● EXERCISE GOAL
Beneath this instruction is a listing; print exactly the lines in it starting at the line that contains "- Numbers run" and going through the line that contains "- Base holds".
......
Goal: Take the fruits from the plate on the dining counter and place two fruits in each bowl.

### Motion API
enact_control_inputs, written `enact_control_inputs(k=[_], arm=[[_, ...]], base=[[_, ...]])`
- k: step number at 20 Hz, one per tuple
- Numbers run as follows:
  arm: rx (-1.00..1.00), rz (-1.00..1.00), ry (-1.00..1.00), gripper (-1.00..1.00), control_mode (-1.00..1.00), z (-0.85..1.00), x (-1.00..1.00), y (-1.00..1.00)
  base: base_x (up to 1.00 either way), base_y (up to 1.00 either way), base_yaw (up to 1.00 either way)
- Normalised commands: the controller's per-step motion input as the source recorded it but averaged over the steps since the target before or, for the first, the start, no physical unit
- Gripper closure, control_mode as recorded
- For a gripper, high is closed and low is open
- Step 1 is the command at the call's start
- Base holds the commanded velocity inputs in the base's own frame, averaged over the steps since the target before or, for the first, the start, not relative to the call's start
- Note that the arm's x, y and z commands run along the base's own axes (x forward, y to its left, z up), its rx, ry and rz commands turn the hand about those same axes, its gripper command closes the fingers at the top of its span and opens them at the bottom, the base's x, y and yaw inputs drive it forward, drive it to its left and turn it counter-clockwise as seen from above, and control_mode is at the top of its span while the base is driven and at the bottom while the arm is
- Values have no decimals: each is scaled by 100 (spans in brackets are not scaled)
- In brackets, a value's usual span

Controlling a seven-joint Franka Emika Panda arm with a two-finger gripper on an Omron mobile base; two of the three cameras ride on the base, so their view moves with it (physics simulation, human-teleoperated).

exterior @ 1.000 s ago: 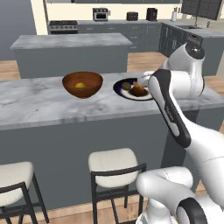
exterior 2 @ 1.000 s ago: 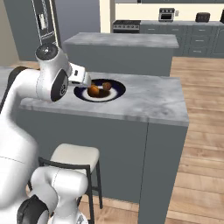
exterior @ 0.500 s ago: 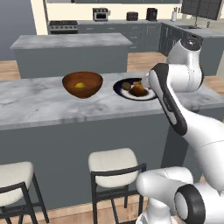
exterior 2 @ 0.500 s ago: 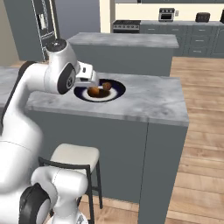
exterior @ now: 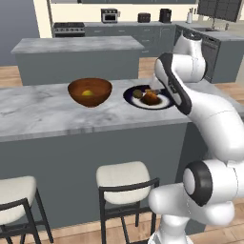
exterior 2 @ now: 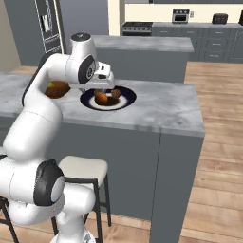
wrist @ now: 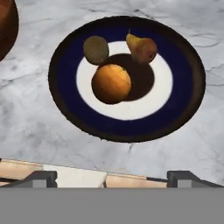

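Observation:
The navy-rimmed plate (wrist: 183,74) lies on the marble dining counter (exterior: 43,112) and holds three fruits: an orange (wrist: 111,83) in the middle, a green-brown fruit (wrist: 96,49) and a pear (wrist: 142,48) behind it. My gripper (wrist: 111,179) hangs open above the plate's near edge, empty, with its fingertips (wrist: 41,177) wide apart. From the right base it shows as the gripper (exterior 2: 98,88) over the plate (exterior 2: 126,96). The reddish-brown bowl (exterior: 89,91) stands left of the plate (exterior: 162,102) with a yellow fruit (exterior: 86,93) inside. The tan bowl is out of view.
Two stools (exterior: 125,178) stand under the counter's front edge. A second island (exterior: 76,52) and kitchen cabinets lie behind. Bare marble (exterior 2: 166,109) stretches right of the plate to the counter's end.
The arm's upper links have swung and straightened, and the hand has shifted slightly over the plate. Plate, fruits and bowl have stayed put.

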Motion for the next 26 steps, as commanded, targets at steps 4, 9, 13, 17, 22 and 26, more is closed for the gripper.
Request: enact_control_inputs(k=[4, 9, 13, 17, 22, 26], arm=[[0, 0, 14, -100, -100, -43, 75, 4], [0, 0, 7, -100, -100, -46, 55, 12], [0, 0, 0, -100, -100, -26, 6, 14], [0, 0, -2, -100, -100, -30, 15, 2], [2, 0, 0, -100, -100, -12, 61, 0], [2, 0, 0, -100, -100, -14, 43, 0]], base=[[0, 0, 0], [0, 0, 0], [0, 0, 0], [0, 0, 0], [0, 0, 0], [0, 0, 0]])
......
● ANSWER SECTION
- Numbers run as follows:
  arm: rx (-1.00..1.00), rz (-1.00..1.00), ry (-1.00..1.00), gripper (-1.00..1.00), control_mode (-1.00..1.00), z (-0.85..1.00), x (-1.00..1.00), y (-1.00..1.00)
  base: base_x (up to 1.00 either way), base_y (up to 1.00 either way), base_yaw (up to 1.00 either way)
- Normalised commands: the controller's per-step motion input as the source recorded it but averaged over the steps since the target before or, for the first, the start, no physical unit
- Gripper closure, control_mode as recorded
- For a gripper, high is closed and low is open
- Step 1 is the command at the call's start
- Base holds the commanded velocity inputs in the base's own frame, averaged over the steps since the target before or, for the first, the start, not relative to the call's start

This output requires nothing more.